Sarah nodded. The early weeks of her widowhood had been filled with false sightings. Each time she passed a man of David’s build and hair color she had felt a brief flash of recognition, invariably broken by the face of another stranger.
“But this was different. This time I recognized his shirt and his Yankees cap. And he stared right at me.”
“So what happened?”
“He disappeared.”
“Oh.”
Margaret put down her mug and focused on the sugar bowl, breaking the hard clumps with the tip of her spoon. With each silver tap, Sarah felt her jaw tighten. What did she need to say to gain a legitimating nod? The only words that came to mind were the same predictable refrain she had repeated for the past three months.

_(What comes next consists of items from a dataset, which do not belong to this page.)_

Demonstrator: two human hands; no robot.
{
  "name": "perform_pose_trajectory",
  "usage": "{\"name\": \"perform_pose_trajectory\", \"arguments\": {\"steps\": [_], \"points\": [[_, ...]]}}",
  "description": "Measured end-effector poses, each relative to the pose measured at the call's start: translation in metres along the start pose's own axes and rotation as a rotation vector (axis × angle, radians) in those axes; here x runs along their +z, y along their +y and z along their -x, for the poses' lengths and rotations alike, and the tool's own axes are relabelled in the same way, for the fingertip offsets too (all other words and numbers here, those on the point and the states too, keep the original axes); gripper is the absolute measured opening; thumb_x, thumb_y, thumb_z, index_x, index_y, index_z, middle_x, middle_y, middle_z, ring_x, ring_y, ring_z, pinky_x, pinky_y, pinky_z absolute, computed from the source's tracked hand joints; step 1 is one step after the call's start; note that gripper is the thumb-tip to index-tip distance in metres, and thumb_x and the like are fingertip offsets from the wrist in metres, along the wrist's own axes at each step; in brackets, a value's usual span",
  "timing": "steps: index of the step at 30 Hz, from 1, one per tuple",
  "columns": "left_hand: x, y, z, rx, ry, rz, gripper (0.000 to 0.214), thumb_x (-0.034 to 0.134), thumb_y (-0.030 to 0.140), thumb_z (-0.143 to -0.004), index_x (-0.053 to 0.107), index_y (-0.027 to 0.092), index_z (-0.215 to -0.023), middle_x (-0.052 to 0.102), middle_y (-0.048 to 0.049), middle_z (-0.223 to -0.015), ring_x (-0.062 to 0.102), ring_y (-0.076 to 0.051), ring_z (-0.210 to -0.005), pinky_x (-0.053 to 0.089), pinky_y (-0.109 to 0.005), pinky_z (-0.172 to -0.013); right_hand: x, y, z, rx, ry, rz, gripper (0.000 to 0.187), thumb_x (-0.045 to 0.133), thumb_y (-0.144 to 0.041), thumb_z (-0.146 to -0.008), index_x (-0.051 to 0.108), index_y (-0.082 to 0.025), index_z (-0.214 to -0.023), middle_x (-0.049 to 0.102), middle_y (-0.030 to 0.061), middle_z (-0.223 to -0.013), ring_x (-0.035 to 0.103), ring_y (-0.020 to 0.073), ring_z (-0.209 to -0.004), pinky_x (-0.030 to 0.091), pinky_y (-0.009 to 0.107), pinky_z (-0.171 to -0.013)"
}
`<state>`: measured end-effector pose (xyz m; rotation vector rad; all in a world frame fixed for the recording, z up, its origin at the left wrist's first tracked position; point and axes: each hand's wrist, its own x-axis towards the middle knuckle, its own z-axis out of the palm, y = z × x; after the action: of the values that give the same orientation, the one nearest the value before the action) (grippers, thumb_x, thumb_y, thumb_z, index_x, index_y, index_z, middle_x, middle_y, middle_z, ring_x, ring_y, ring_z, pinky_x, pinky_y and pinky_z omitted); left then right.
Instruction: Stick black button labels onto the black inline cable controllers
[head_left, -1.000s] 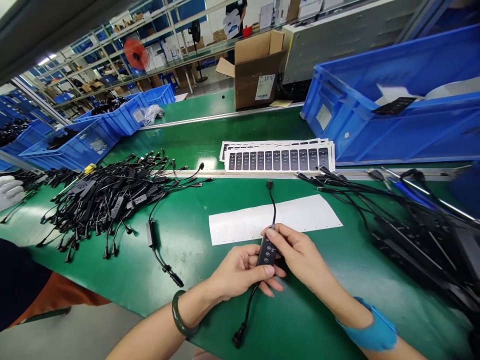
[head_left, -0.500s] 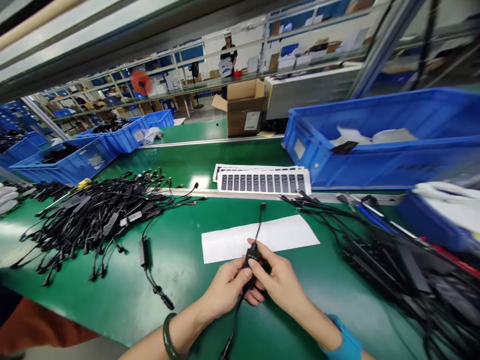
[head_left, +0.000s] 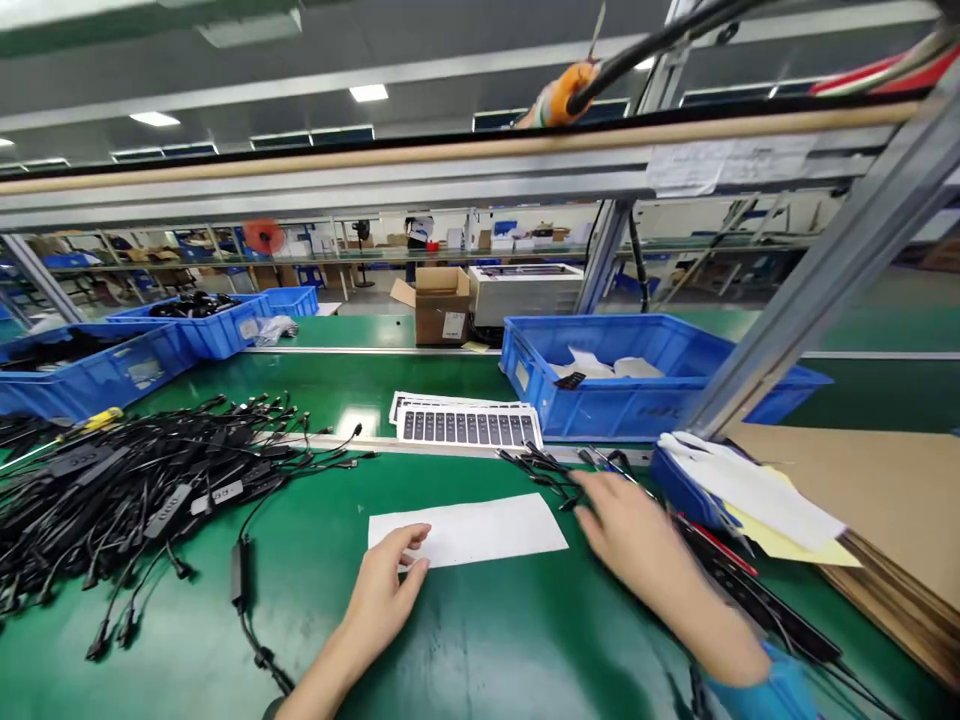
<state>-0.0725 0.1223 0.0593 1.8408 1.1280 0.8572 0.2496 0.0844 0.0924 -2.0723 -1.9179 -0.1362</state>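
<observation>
My left hand hovers at the lower left corner of a white paper strip, its fingers loosely curved, thumb apart, with nothing in them. My right hand reaches over the right-hand bundle of black cables, fingers stretched and somewhat blurred. I see nothing held in it, though it hides part of the bundle. Left of my left hand lies a single black cable with a small inline box. A large heap of similar black cables covers the bench's left side.
Sheets of dark labels lie behind the paper strip. A blue crate holding papers stands behind my right hand. Cardboard and a white cloth-like item are at right. A slanted metal post rises there. More blue bins stand left.
Both hands were together on a black cable with an inline box; they are now apart. My right hand has moved right to the cable bundle, my left slightly left. The view has tilted up.
</observation>
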Motion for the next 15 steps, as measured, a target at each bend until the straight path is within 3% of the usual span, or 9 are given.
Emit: {"name": "perform_pose_trajectory", "arguments": {"steps": [2,5,8,10,12,15], "points": [[0.001,-0.001,-0.001,0.042,0.025,-0.011,0.034,0.057,0.022,-0.083,0.065,0.022,-0.116,0.069,-0.0099,-0.115,0.065,-0.024,-0.101,0.052,-0.034,-0.084,0.018,-0.027,-0.009,-0.203,-0.188,-0.099,0.057,0.057,-0.014,-0.077,0.054,-0.017,-0.134,0.054,0.0186,-0.132,0.050,0.0353,-0.122,0.041,0.050,-0.101],[0.000,-0.006,-0.001,0.087,0.066,-0.018,0.034,0.057,0.021,-0.083,0.066,0.023,-0.115,0.070,-0.0095,-0.113,0.064,-0.024,-0.102,0.053,-0.034,-0.083,0.043,-0.063,-0.023,-0.328,-0.299,-0.121,0.077,0.077,-0.024,-0.063,0.053,-0.017,-0.136,0.057,0.0150,-0.127,0.054,0.0335,-0.117,0.046,0.042,-0.095],[0.000,-0.012,-0.001,0.150,0.119,-0.061,0.031,0.056,0.021,-0.085,0.066,0.024,-0.114,0.071,-0.0093,-0.109,0.066,-0.024,-0.098,0.055,-0.033,-0.080,0.055,-0.082,-0.034,-0.390,-0.330,-0.091,0.050,0.080,-0.032,-0.066,0.066,-0.019,-0.113,0.065,0.0088,-0.104,0.062,0.0265,-0.095,0.050,0.033,-0.077],[0.000,-0.015,-0.001,0.244,0.178,-0.134,0.029,0.054,0.023,-0.087,0.066,0.023,-0.114,0.071,-0.0099,-0.108,0.068,-0.022,-0.093,0.056,-0.032,-0.077,0.051,-0.087,-0.043,-0.429,-0.311,-0.049,0.021,0.077,-0.029,-0.072,0.070,-0.021,-0.091,0.066,0.0046,-0.089,0.062,0.0220,-0.084,0.048,0.028,-0.069],[0.000,-0.018,0.000,0.373,0.270,-0.215,0.028,0.052,0.022,-0.090,0.065,0.022,-0.114,0.071,-0.0100,-0.107,0.068,-0.021,-0.091,0.058,-0.030,-0.075,0.038,-0.085,-0.059,-0.440,-0.231,0.002,0.002,0.069,-0.022,-0.080,0.070,-0.022,-0.081,0.066,0.0038,-0.084,0.061,0.0196,-0.081,0.045,0.025,-0.066],[0.000,-0.023,-0.001,0.563,0.392,-0.316,0.030,0.050,0.016,-0.090,0.061,0.023,-0.118,0.070,-0.0086,-0.107,0.068,-0.018,-0.095,0.058,-0.027,-0.078,-0.001,-0.062,-0.104,-0.358,0.016,0.075,0.023,0.051,-0.014,-0.091,0.071,-0.024,-0.096,0.066,0.0069,-0.097,0.058,0.0205,-0.091,0.043,0.026,-0.073]]}}
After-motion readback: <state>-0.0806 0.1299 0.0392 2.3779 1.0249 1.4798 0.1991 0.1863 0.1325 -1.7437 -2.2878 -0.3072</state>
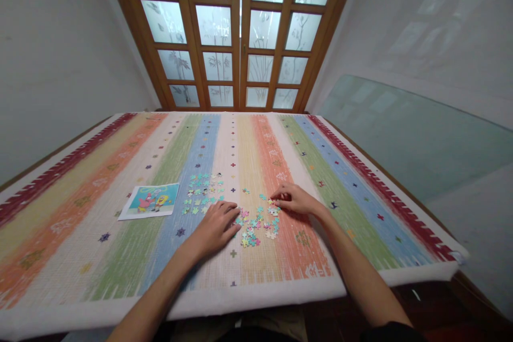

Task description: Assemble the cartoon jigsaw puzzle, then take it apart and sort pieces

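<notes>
Small jigsaw puzzle pieces (250,238) in teal, pink and yellow lie in a loose heap on the striped cloth. My left hand (216,227) rests at the heap's left edge, palm down, with thumb and fingers apart and the fingertips by the nearest pieces. At the heap's upper right, my right hand (295,199) has its thumb and forefinger pinched at a puzzle piece (270,201). Beyond my left hand, more puzzle pieces (196,192) are laid out in rough rows. A picture card (154,201) with a pink and a yellow cartoon figure lies left of those rows.
The striped tablecloth (132,256) covers a wide table with a white front edge. Wooden doors with frosted panes (218,67) stand behind it. A pale glass panel (401,123) leans on the right wall. One pair of pieces (246,191) lies apart from the heap.
</notes>
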`<state>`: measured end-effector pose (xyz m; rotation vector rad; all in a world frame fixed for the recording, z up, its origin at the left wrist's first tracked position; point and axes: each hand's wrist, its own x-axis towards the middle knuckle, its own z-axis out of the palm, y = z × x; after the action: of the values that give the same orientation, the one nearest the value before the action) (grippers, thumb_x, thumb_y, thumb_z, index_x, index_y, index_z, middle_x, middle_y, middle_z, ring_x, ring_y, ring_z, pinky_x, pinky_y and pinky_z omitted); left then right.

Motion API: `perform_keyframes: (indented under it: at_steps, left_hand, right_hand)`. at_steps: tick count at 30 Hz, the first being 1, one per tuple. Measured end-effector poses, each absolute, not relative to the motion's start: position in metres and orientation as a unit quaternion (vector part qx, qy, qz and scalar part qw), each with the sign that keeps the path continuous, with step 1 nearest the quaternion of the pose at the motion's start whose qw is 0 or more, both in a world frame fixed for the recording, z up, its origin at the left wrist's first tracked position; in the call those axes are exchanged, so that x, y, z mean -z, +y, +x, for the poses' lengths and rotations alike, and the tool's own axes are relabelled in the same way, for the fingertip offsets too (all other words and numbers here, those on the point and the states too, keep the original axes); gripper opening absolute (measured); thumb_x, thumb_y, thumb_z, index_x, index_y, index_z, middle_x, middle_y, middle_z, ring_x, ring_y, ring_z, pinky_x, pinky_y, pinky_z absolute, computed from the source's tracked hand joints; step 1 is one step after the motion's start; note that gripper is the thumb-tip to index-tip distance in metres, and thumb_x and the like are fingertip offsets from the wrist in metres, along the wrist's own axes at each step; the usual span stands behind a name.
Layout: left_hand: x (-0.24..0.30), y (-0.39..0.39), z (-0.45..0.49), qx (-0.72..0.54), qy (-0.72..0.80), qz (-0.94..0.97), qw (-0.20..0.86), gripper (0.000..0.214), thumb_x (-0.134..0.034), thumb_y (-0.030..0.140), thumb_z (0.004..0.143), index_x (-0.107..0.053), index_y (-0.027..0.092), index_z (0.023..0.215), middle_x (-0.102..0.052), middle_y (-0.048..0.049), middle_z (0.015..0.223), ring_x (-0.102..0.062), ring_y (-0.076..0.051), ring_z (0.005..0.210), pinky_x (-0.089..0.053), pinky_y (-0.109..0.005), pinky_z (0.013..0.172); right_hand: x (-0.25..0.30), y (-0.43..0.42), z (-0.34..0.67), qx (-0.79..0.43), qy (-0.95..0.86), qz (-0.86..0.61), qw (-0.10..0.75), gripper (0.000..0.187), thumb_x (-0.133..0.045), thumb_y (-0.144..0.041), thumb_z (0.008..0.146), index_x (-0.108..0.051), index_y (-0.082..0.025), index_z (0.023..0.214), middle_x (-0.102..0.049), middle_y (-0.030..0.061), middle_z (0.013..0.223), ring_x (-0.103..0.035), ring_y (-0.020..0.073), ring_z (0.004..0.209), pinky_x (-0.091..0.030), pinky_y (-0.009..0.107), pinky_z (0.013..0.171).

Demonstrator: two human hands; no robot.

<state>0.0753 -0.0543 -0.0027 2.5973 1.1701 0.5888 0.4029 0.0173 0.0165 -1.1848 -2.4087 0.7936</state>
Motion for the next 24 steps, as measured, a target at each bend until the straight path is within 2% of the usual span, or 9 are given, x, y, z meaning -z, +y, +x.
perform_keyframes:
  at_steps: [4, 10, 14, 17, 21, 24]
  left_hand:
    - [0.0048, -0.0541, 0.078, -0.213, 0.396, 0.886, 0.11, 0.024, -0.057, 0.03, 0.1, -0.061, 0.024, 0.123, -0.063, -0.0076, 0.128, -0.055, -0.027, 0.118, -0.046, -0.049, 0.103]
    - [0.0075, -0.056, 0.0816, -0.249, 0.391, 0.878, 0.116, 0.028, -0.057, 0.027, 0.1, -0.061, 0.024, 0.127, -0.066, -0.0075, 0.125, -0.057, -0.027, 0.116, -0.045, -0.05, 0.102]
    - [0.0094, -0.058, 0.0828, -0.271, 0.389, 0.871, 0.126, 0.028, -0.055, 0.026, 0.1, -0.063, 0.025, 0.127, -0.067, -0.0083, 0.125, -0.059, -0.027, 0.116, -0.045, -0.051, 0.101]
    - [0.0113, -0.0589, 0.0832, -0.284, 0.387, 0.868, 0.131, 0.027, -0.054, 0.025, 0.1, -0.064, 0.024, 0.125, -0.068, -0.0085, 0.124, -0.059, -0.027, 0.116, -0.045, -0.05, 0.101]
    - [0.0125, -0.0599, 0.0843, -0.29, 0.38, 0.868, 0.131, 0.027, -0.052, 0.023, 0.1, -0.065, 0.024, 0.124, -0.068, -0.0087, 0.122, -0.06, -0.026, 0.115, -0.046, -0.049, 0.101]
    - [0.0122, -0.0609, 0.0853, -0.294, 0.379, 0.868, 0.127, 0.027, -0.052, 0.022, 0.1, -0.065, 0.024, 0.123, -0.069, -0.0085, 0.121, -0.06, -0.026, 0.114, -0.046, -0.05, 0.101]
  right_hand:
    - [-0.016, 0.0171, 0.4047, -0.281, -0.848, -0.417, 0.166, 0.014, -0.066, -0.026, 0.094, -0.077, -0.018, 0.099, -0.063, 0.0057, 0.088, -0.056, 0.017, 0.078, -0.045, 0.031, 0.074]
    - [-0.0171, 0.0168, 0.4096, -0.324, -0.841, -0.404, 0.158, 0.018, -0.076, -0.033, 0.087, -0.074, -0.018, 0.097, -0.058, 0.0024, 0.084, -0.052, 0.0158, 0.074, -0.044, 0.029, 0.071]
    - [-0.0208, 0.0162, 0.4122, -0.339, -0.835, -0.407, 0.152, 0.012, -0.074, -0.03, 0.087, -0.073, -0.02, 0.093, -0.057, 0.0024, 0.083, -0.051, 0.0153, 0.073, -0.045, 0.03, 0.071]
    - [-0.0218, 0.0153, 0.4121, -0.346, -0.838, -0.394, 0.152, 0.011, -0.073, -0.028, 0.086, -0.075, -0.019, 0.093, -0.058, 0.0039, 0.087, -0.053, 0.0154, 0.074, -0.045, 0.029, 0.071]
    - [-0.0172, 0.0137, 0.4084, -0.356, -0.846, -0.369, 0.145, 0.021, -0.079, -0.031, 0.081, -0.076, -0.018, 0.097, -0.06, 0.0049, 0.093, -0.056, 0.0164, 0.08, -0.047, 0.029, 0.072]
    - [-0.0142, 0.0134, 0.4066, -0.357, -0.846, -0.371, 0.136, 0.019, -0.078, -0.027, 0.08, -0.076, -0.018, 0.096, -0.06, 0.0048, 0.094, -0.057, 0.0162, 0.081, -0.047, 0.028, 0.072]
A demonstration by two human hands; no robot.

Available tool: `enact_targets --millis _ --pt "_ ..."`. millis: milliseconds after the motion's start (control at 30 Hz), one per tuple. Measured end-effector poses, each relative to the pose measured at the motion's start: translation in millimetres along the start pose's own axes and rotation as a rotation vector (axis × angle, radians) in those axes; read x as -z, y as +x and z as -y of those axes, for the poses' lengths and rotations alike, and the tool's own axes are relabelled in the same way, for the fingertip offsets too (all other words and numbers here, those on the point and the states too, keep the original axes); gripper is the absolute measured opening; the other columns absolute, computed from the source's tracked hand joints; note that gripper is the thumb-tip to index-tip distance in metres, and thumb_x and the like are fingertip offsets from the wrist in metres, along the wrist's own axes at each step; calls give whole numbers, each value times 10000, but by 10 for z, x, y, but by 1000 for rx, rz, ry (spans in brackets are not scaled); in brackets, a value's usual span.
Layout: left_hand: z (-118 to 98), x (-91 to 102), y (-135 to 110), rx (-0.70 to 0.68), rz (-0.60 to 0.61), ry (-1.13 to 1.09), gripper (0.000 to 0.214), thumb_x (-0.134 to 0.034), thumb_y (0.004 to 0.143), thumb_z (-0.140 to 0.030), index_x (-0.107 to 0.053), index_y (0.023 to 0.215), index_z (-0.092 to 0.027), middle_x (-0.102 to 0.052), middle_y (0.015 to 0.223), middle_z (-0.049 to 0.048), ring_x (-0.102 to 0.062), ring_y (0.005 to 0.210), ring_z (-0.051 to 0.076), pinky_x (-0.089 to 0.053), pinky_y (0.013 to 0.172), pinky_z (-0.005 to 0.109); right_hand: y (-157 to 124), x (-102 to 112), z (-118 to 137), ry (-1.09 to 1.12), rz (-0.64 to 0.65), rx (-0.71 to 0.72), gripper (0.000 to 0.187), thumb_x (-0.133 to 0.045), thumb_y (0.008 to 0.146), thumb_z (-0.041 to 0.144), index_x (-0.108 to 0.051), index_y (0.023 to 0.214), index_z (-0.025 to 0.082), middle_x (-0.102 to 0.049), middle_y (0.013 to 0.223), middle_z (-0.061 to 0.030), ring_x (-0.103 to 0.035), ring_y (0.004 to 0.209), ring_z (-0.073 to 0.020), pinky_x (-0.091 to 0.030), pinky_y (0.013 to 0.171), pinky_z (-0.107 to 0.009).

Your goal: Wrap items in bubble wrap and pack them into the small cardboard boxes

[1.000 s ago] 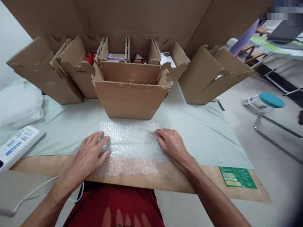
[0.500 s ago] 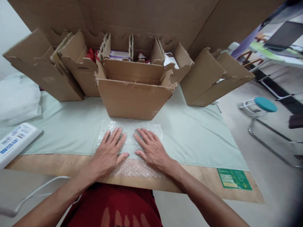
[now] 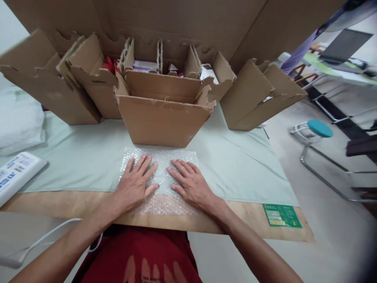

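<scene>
A sheet of bubble wrap (image 3: 160,157) lies flat at the near edge of the table, half on the pale green cloth (image 3: 235,165) and half on bare wood. My left hand (image 3: 135,184) rests palm down on its left half with the fingers stretched out. My right hand (image 3: 190,184) lies flat on its right half, fingers spread too. The two hands sit close together near the middle of the sheet. Neither hand holds anything.
An open cardboard box (image 3: 161,118) stands just behind the sheet, with more cardboard bins (image 3: 88,86) around it holding small packs. A white power strip (image 3: 14,175) lies at the left. A green label (image 3: 281,215) is stuck on the wood at right. A teal stool (image 3: 319,129) stands on the floor.
A second ago my hands were at the sheet's outer edges with fingers curled. They have slid inward to the middle and flattened out on the bubble wrap.
</scene>
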State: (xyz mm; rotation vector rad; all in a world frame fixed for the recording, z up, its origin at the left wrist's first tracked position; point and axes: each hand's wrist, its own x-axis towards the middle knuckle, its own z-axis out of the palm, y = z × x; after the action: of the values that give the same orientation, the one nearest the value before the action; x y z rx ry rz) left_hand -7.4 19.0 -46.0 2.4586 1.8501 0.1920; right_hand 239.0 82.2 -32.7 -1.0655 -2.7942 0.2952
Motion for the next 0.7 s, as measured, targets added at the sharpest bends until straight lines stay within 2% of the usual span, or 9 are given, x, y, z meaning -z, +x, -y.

“They still haven’t found his body.”
And here Margaret did hesitate, just long enough to look into Sarah’s eyes. “They will.”
In her thirteen years in Jackson, Sarah had witnessed dozens of flash floods like the one that had taken David. Sometimes the water came in the midst of drought, when the land was too parched to absorb a sudden storm. Other days, the downpours capped weeks of steady rain, transforming the area’s usually placid creeks and rivers into muddy, frothing torrents. Locals told stories of entire mountain communities drowned in nighttime floods; water climbed the front stairs of double-wide trailers and seeped around bedposts while families slept. But Sarah knew of only a few isolated deaths—a drunk college student innertubing on Possum Creek, a woman in a Honda Civic who tried to cross a flooded bridge and was swept downriver as she climbed from her window.
In “David’s flood,” as she had come to call it, there were two other victims, a pair of little sisters. They had been huddled under an umbrella at the edge of their backyard creek, watching the water churn and leap, when the muddy bank on which they stood collapsed into the current. Their mother had witnessed it all from the porch of their farmhouse. She had been yelling through the rain for her girls to come inside when the creek opened its gaping mouth.
Sarah shuddered each time she envisioned it. That woman’s loss was so much greater than her own. S
he had no children, and could scarcely imagine the cold horror of watching that umbrella bobbing downstream. One girl’s body had been recovered a few days after the flood. The other had been found only recently, tangled among branches and leaves on the banks of the Shannon, into which all streams in the area flowed. The burial had taken place just last week.
And maybe that was the problem. Maybe it was the child’s burial that had been troubling her thoughts over the past few days, triggering all of these memories and visions. Sarah had read the newspaper’s brief account with a touch of envy, for she, too, had been awaiting a burial. Many nights, alone in bed, she had imagined David’s body resting on a bank beneath a grove of trees, water lapping at his ankles. Other times she saw him float from current to current, past fields and cliffs, pastures and houses, away down the valley, a hundred miles or more. In her mind, his body never decayed. He was the handsomest drowned man in the world, carried from farm to farm in the Shenandoah Valley, tracked by the eyes of quiet deer.
More and more, her mind was drawn to the river. Each time she drove across the concrete bridge that marked Jackson’s town limit, she saw the ripples and eddies below and inwardly gauged the water level. Lately the river’s slow current seemed to parallel the hypnotic rhythm of her afternoons—hours of unbroken quiet, stretched on her living-room couch while her mind sank deep into the past. She had always been the sort of person who could get lost in her thoughts, wandering their farthest corners while schoolteachers droned on about trigonometry or trilobites. As a child, she had learned early that imagination was preferable to reality, and that books could be a gateway into labyrinthine daydreams. That was why she had become an English professor, because of her love of fictional worlds.